Another interesting feature would be the possibility to save content (i.e. favourites), so that if you find some interesting article you don't have time to read there's no chance to lose it.

Steemit is at work on implementing a “communities” feature which will most likely resemble moderated sub-reddits. Hopefully they’ll arrive soon and serve that function.
I’d also recommend looking into ChainBB. The forum structure it creates could be very conducive to this type of endeavor.

This wouldn't have happened without the experimental early work, technical assistance and support provided by the team @sndbox! Thanks for showing the way and inspiring the participation of others.

The experiment continues using historical place and time...

thanks dear

This is such a wonderful initiative @phillyhistory.... I wish you the best as you start wih the procession of this course....

A platform like steemit would be very instrumental in broadening the scope of education as we know it. An example is this present project

#explore1918 is the bomb

Thanks, @gotgame! I had been searching for an approach that could be boiled down to a tag that would serve our interests (micro) and speak volumes about the potential of this platform (macro). So glad to have landed on #explore1918!

this is fantastic - what a great privilege for us to be able to audit a graduate level course! what a paradigm shift this is. sign me up

You are more than welcome, @natureofbeing! As I see it, and I'm sure the students in Temple's Public History program will agree, they have more to learn and to gain about the true nature of public interest by conducting their studies in a public (or quasi-public) setting. (Our weekly real-life, face-to-face classes are not open... Not yet, anyway.)

Education and the Steem blockchain! Very exciting to see this. Can't wait to see what the students come up with / how they engage the community here.

I think the combination of being global, transparent and experimental will get the students off to an exciting start. A perfect storm for innovation, I think. We'll see what they make of it. And what the reactions are.

Welcome, @phillyhistory. I am really looking forward to learning more from #explore1918 and supporting this project. The Steem blockchain can empower people all over the world and this is a great use for it. I hope to see Philly one day in person and check out the Museum. So much history in this country, I still have quite a few places on my list to see. Cant wait to see what you guys come up with! Welcome to Steemit!

Thanks for your support @thejohalfiles! It'll be a very interesting project, one that will depend on ongoing participation from you and others. Online and (someday) on the ground.

Its looks very interesting

So cool!! @mochawoo check this out!

Your post was resteem by Whale ResteemService @booster007

Keep it up!
All the best!

First Follow for 3 hours | Send a minimum transaction 0.100 steem/SBD with post URL in memo | Your post gets resteemed | A post can only be resteemed once!

I am excited to see Steemit reaching the arena of "structured education". I firmly believe it is the future architecture of academia. If we are interested in auditing this course, do we need a separate Steemit profile, or can we use our existing profile?
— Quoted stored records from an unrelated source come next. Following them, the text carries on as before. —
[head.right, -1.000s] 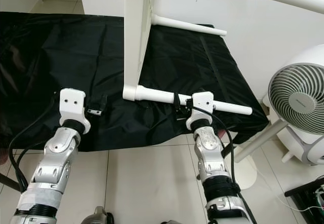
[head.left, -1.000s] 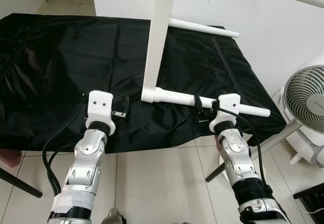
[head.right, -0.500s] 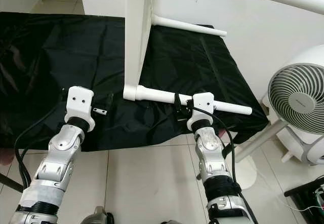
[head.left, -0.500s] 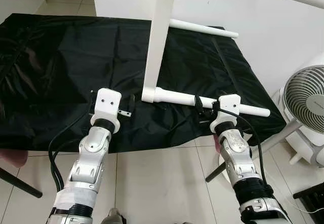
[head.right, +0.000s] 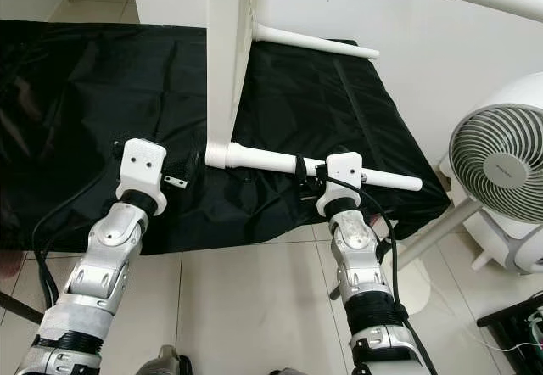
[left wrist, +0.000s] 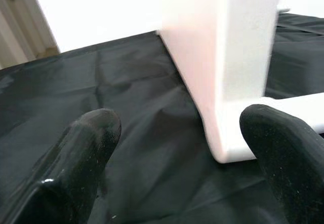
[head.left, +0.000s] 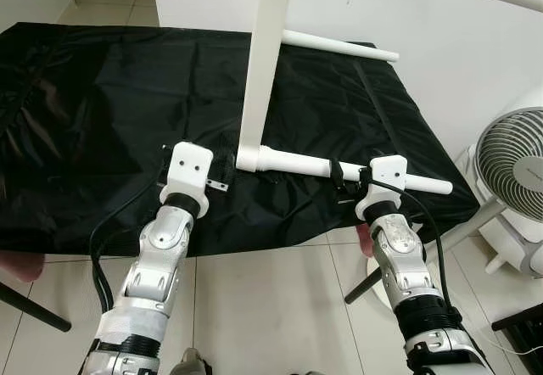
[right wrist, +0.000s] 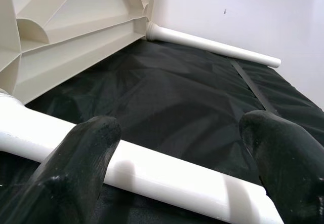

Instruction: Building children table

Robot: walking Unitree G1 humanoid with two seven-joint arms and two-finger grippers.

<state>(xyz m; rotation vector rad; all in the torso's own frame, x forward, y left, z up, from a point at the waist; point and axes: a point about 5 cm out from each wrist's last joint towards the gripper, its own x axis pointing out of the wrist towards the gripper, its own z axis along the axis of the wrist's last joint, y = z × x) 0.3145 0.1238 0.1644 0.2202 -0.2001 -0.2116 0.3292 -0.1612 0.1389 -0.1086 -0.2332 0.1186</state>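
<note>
So the white children's table top (head.left: 265,53) is standing on its edge on a table draped in black cloth (head.left: 93,112), with one white leg (head.left: 339,170) sticking out of its lower corner toward the robot's right, lying just over the cloth near the front edge. A second leg (head.left: 339,47) pokes out the same way further back by the wall.

From the head cameras the right gripper (head.left: 346,187) sits at the near leg about midway along, and the left gripper (head.left: 222,171) is just beside the table top's lower corner. You can't really judge the fingers from up there.

The wrist cams fill that in. Right wrist view: both black fingers (right wrist: 76,168) are spread wide with the leg running across between them, not clamped, and you also get the ribbed underside of the table top (right wrist: 66,26), which the head views hide. Left wrist view: fingers (left wrist: 76,158) are wide apart too, with the corner of the table top (left wrist: 223,72) sitting right by one of them.

Off to the robot's right there's a white fan (head.right: 501,171) on the tiled floor (head.left: 271,307).
</note>
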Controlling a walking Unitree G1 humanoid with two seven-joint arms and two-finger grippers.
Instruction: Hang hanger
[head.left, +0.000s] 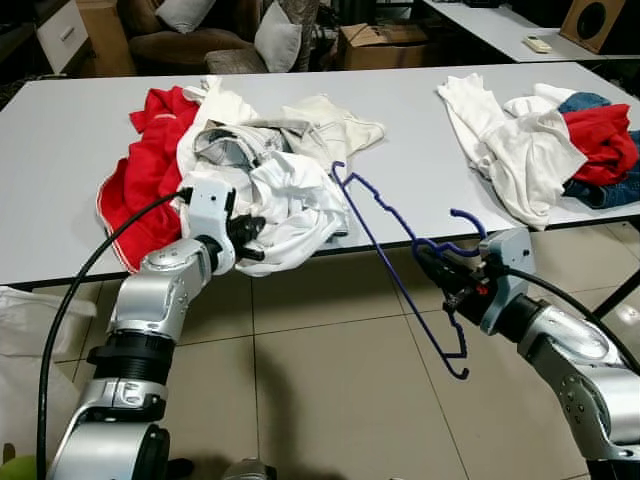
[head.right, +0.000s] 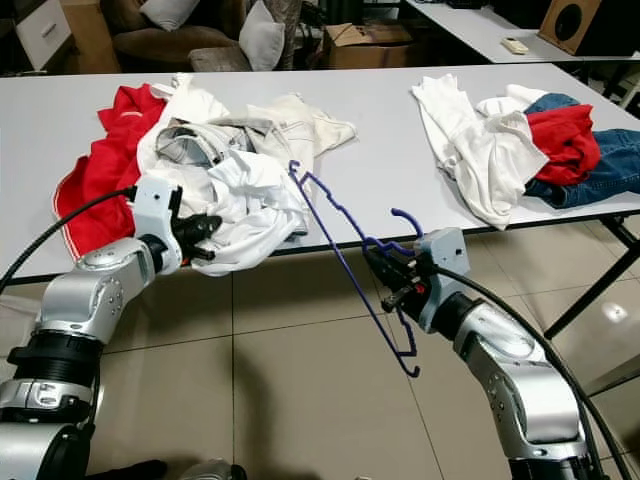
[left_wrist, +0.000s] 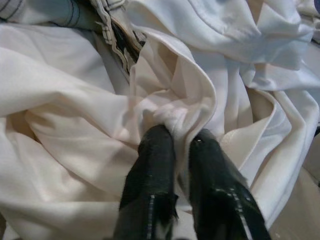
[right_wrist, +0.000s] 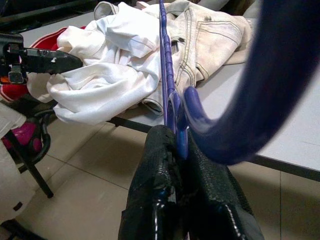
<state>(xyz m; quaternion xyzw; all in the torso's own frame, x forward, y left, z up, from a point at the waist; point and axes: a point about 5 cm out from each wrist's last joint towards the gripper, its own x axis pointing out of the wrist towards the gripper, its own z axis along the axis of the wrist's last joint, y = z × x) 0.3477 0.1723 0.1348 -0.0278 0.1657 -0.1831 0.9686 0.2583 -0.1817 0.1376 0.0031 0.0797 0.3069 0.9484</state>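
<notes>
Right gripper (head.left: 437, 262) jaws clamped on blue hanger (head.left: 385, 228) (left gripper (left_wrist: 181, 145) pinching white shirt (head.left: 290, 205))

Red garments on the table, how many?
2. One red garment lies at the left pile's outer edge; another red garment sits in the right pile on blue jeans. More may be buried.

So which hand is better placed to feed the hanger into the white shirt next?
The right. The right hand is shut on the blue hanger, one end pointing at the white shirt. The left hand is pinching the shirt's edge at the table rim, so it is occupied.
</notes>
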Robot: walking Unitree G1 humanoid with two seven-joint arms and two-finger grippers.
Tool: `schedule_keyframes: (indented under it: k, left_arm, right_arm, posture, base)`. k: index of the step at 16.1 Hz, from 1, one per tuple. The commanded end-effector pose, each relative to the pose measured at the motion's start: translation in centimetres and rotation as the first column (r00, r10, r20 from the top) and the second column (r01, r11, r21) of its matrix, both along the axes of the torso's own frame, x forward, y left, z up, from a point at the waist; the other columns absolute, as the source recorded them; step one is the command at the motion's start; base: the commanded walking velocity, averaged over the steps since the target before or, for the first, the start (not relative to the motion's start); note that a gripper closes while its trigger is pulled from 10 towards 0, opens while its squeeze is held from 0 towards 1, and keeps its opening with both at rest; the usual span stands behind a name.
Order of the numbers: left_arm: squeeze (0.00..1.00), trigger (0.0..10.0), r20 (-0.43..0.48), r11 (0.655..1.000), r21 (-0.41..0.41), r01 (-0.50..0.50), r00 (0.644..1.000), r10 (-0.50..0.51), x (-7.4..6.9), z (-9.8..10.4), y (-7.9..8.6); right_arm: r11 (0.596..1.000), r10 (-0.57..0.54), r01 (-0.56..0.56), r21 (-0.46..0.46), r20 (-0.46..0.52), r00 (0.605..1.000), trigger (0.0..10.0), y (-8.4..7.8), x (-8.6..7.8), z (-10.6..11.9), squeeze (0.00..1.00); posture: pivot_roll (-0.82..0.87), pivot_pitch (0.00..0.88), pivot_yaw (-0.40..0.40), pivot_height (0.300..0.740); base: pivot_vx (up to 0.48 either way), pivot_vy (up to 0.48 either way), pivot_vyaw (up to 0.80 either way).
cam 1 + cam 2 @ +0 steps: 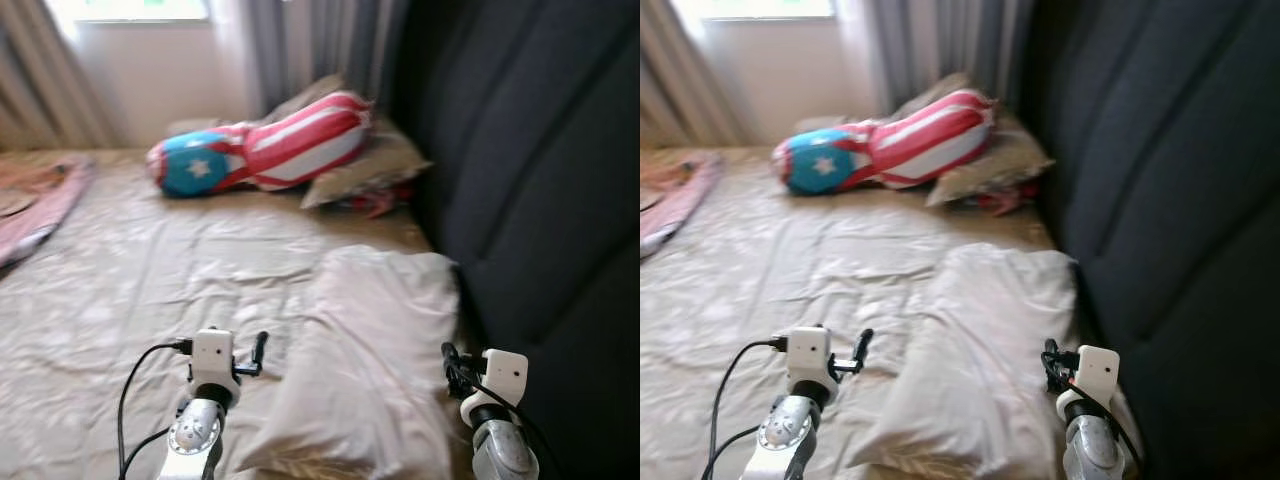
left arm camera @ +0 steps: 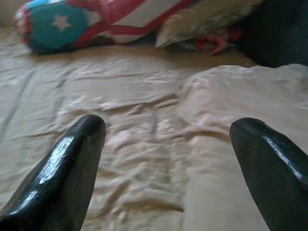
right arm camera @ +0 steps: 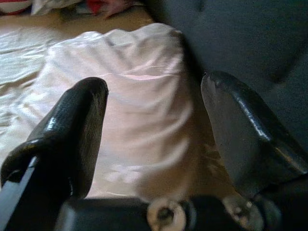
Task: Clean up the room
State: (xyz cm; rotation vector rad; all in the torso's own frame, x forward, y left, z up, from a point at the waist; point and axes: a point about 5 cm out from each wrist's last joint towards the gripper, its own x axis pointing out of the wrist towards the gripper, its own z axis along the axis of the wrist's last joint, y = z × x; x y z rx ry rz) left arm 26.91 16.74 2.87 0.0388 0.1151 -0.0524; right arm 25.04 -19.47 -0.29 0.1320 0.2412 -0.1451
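Observation:
A beige pillow lies on the bed beside the dark padded headboard. My left gripper hovers just left of it, open, its fingers spread over the wrinkled beige sheet. My right gripper is raised at the pillow's right edge, close to the headboard, open with nothing between its fingers. At the far end lies a red-and-white striped cushion with a blue starred end, leaning on a tan pillow.
A pink blanket lies at the bed's left edge. Something red pokes out under the tan pillow. Curtains and a window stand behind the bed. The headboard walls off the whole right side.

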Motion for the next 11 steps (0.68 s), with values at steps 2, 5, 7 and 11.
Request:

Thanks for your interest. No need to make another account @swenger. Anyone can participate simply by following @phillyhistory and using the #explore1918. As an educator, it'll be interesting for me to blog about the transition to this platform.

I commend and salute you for being on the "cutting edge" and taking on the challenge of the trailblazer role.

I love this, the future is bright for us all. Let's decentralize everything.

Yes! The Philadelphia history community has for more than a century been so centralized and so inwardly focused. This project might just be a needed breath of fresh air. Thanks @duane.dos!